Separating the current and voltage measurements into two steps requires a high degree of uniformity and stability of the magnetic field, which is difficult to achieve in a dynamic measurement. Therefore, the KDFR measures the current, voltage and velocity simultaneously and synchronously at a rapid sampling rate (tens of kilohertz), providing the generated force output in real time. For such a simultaneous-mode device, the electrical impedance (resistance and inductance) of the coil creates additional voltage components that must be removed by either design or analysis.
Measurements of dynamic force generally do not correspond to those obtained by a statically calibrated force sensor. That difference results from the inertia of system components that accelerate in the presence of the dynamic force, and also because of the frictional (damping) forces that moving material experiences.
To account for those effects, dynamic system models are sometimes used. But they are generally of limited accuracy and often require measurements from additional sensors.
Accurate measurements can, however, be achieved if the sensor systems are calibrated (a) dynamically and, importantly, (b) as assembled for the measurement, rather than relying on an ex-situ calibration of the force sensor in which it is removed from its measurement setting. Because the KDFR is a portable, primary force generator, it can calibrate measurement systems on-site as assembled.

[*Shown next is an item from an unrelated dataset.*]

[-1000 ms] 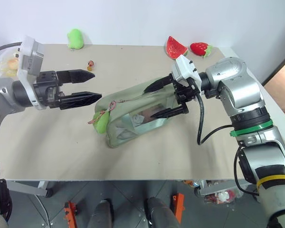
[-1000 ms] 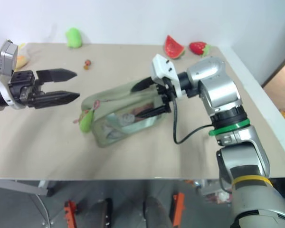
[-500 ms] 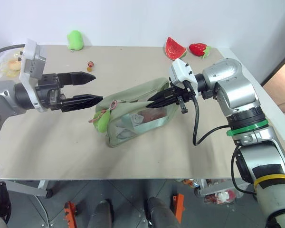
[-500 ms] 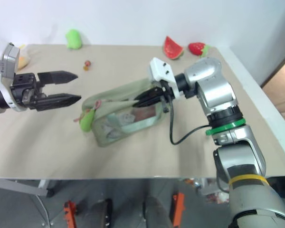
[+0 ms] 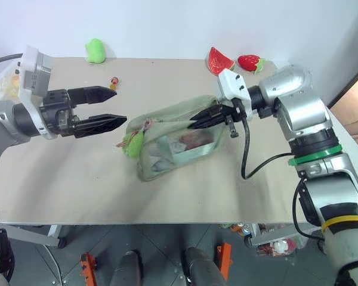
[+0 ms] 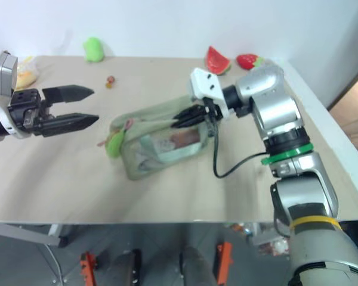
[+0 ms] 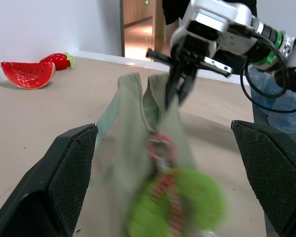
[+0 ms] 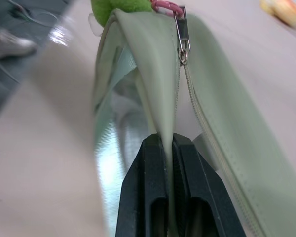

Existing methods for generating known dynamic forces (for calibrations and other applications) commonly use a calibrated force sensor (piezoelectric or strain gauge-based) in the force-application chain. These are not primary standards and therefore have increased uncertainty and require periodic recalibration.
The most commonly used such secondary force standard is a so-called impact hammer or impulse hammer, which is a hand-held calibrated force sensor (typically piezoelectric) that is struck against the target system in order to apply a pulse force. In using impact hammers, the fact that the output force is a single pulse limits the ability to determine system frequency responses.
In contrast, the KDFR can be driven to produce a variety of force output wave profiles. Sinusoids and frequency sweeps (chirps) are particularly well suited for measuring frequency response amplitude and phase with high resolution.
The device produces an accurate, traceable dynamic force output, applicable wherever needed. Expected applications include: (1) modal testing, which identifies the natural vibration modes of structures in civil engineering, automotive, aeronautical and marine settings; and (2) calibration of force-measurement systems for dynamic measurement applications such as fatigue testing of materials, impact testing of materials and consumer devices, crash-test dummy measurements, aerodynamic force balances, and measurements of cutting forces in machining operations.
A. Chijioke and N. Vlajic. Portable high-frequency electrodynamic force standards. IEEE Conference on Precision Electromagnetic Measurements. July 2018. DOI: 10.1109/CPEM.2018.8501146
A. Chijioke and N. Vlajic. Dynamic force contactor, providing a dynamic force, and calibrating a force sensor to be traceable to the international system of units. United States Patent US 10641663. May 5, 2020.